Vaccination, like baptism, is compulsory in that much-governed country; while the former, performed by surgeons appointed by the government for that especial service, is absolutely gratuitous, the minimum pay for the latter is two dollars, the church rendering no service without an equivalent. The morning papers each day announced the church where vaccination was to take place, as our journals furnish the weather indications.

At the appointed day for the cerro church, Martha and I presented our baby at the vestry, where were already four little darky babies. The surgeon was kind enough to quiet any anxiety I might have evinced by announcing that he had white virus and black virus, and he never got them mixed. Our addresses were registered, and we were told to report the following week at same time and place. Martha and I, after the operation, followed the colored party into the church, and as the French express it, “assisted” in the baptism of the little Africans. I was nervous about the white virus and black virus, and was greatly relieved to find it did not “take”; but the next week the polite official presented himself at our door. He was kind enough to believe we did not appreciate the importance of vaccination, and when the second application of the lancet proved successful, our little lady was furnished with a formidable certificate necessary for admission into any school in Cuba.

CHAPTER XV.
A POLYGLOT—ZELL—BEATRIZ’S SCHOOL—IGNORANT GUAJIROS.

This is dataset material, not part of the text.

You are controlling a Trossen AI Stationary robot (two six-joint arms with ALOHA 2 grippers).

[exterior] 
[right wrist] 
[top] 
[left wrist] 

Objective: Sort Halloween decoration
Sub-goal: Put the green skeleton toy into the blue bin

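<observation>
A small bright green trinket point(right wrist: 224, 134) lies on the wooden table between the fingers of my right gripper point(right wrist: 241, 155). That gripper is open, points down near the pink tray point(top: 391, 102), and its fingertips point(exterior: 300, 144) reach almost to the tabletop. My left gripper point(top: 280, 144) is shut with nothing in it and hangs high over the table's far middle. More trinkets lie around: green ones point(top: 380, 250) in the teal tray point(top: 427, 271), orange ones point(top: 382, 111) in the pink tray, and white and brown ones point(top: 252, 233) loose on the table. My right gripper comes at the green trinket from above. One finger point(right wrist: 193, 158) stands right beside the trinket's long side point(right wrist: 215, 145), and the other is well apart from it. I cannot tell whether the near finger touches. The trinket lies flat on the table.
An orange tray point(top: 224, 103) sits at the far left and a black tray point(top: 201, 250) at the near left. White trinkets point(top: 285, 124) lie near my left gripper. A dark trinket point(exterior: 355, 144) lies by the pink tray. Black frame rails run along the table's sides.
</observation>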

Henry went to a little school a few doors off, kept by a Danish woman, who conversed readily in their native tongue with the French, German, Russian, Italian, and English consuls, all of whom lived in the neighborhood. There Henry, now nine years old, was taught to read in French and Spanish, and, with the quickness of intelligent childhood, soon learned to speak the latter quite fluently. Zell did our cooking and ran on errands, and, as the darky also readily acquires a foreign lingo, it was not long before he could master enough Spanish for any occasion. He was considered such a savant that he applied for permission to give English lessons at the corner bodega. “Dey’ll give me four dollars a month jist to go dar and talk evenings,” he explained; “tell em de names of things, jist like I was a-buying.... I jist go dar and look at it and say, ‘What’s price dat ar coffee?’ or I p’int at de box and say, ‘What you ax for dat sugar?’ and den tell ’em what to say back.” Zell did “go dar,” though I never knew the result of his teachings, pecuniarily or otherwise. He prided himself on his attainments, and once was heard to tell a man—who, hearing him speak both languages, inquired where he learned to speak English—that he was an Englishman!

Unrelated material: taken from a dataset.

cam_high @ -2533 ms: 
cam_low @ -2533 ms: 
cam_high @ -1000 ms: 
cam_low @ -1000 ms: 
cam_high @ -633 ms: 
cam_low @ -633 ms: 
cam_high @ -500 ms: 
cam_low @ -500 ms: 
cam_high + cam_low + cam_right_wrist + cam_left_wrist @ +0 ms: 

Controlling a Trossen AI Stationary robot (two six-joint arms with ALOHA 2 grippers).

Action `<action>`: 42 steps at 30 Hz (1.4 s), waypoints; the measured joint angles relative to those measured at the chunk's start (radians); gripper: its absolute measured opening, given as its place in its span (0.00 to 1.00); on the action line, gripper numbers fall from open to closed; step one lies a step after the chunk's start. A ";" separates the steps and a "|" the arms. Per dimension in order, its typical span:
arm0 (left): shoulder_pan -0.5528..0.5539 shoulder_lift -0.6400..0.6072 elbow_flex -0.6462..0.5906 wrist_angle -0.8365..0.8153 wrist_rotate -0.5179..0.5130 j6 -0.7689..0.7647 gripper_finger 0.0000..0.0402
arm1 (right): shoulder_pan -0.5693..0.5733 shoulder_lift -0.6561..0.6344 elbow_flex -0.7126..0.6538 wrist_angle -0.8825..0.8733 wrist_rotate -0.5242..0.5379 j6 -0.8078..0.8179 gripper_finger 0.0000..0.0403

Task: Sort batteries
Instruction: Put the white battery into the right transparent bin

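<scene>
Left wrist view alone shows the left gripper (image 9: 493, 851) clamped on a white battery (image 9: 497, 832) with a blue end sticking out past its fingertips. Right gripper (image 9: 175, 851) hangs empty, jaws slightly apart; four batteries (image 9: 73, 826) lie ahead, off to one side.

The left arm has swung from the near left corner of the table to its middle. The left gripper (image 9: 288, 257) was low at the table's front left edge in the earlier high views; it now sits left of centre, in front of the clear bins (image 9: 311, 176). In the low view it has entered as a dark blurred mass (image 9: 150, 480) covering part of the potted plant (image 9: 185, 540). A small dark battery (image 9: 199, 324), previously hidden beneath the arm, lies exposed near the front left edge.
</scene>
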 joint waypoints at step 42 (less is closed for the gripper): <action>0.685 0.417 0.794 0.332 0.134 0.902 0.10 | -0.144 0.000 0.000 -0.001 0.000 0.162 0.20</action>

In time he mentioned his need of a watch, and at Christmas found a big silver one in his stocking, which he ostentatiously sported when in full dress; but on several occasions my husband warned him that it was being left carelessly about the kitchen, where it was liable to be stolen. Zell came to me one morning in considerable agitation. “Miss ’Liza, you seen my watch? Well, it’s done gorn. I left it on dat nail, and now somebody is tuk it.”

“What’s that? Your watch gone, Zell?”